Story not finished. My new HP Pavilion drove me nuts with a wild cursor. No matter what I was typing, the cursor would jump unexpectedly to the first of a sentence and I wouldn't notice it. So I'd type gibberish. Then to reposition the cursor was a major pain. It wouldn't move back. Finally I googled the issue and found out that it's a known problem to that particular Pavilion model. It was on lots of tech sites. So I took it back to Fry's, explained the cursor problem and my research. They took the HP back (even though I didn't have the original box), and I ended up with a Sony Vaio. Old Lady Laptop Moral is: buy a laptop at a bricks/mortar place and you can go back and make people make things right. Buy online and you have to take what the manufacturer tells you.


----------



## paisanol69 (Sep 7, 2005)

That is very good advice!

Many, in an effort to save money, do purchase on-line, however , one of the negative issues with purchasing on-line is theres always a chance of encountering a problem such as you did.

When purchasing something as personal as a laptop/computer, once the computer is put into use, it's not worth the risk of having to "start over" with another one at a later stage, simply to save a few dollars, IMO.
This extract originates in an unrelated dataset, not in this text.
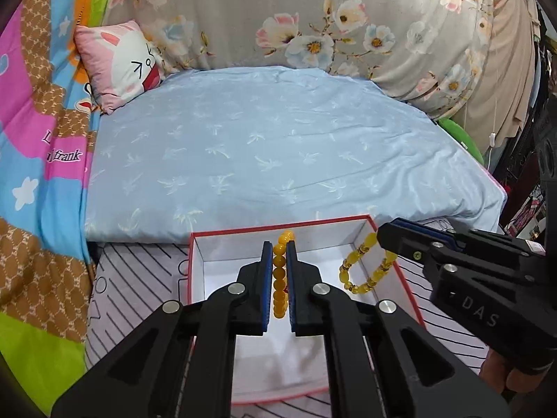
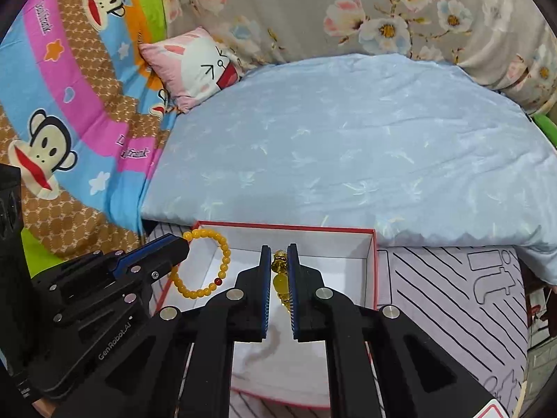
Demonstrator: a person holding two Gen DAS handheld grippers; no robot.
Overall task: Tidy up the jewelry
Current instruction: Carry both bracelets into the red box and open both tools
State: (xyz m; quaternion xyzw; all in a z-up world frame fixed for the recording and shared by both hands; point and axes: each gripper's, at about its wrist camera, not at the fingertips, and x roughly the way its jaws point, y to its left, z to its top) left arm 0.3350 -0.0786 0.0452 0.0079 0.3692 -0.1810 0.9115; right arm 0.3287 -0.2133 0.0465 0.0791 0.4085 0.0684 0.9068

I realize there are many people out there on the web, that would not consider this a problem, since they are computer savvy enough to work around it, but the largest majority of us computer users are not normally knowledgeable enough to endure the grief that a brand new non-functioning computer might bring.

Congratulations on the good service you were given, by the place where you purchased your computer. I hope it's an end to your problems, but if not, at least you do have the confidence of knowing that there is a local service establishment that will work with you, should you have further difficulties!


----------



## Coastal (Sep 5, 2010)

Good advice Vida.
They want a happy customer-word of mouth-advertising good or bad either profits or hurt retailers. Good they made it right for you. The 14 day period of testing is smart for the consumer to see if the product is good or not. I recall my desktop of 2009 having a boot manager problem 3 weeks out. The 14 day period was gone and I was stuck. Glad they fixed the problem and you are a happy camper. Thanx for sharing. Coastal


----------



## Coastal (Sep 5, 2010)

Vida~
How is the Sony Vaio working for U? Yes bricks and mortar stores are the best way to go and their 14 day return policies. At least you can talk to a real person to hopefully resolve issues. Although I hear Costco has a 90 day policy on returns. Not a member just what I have read on the forums. May it be smooth sailing w/ your Sony Vaio. Coastal


----------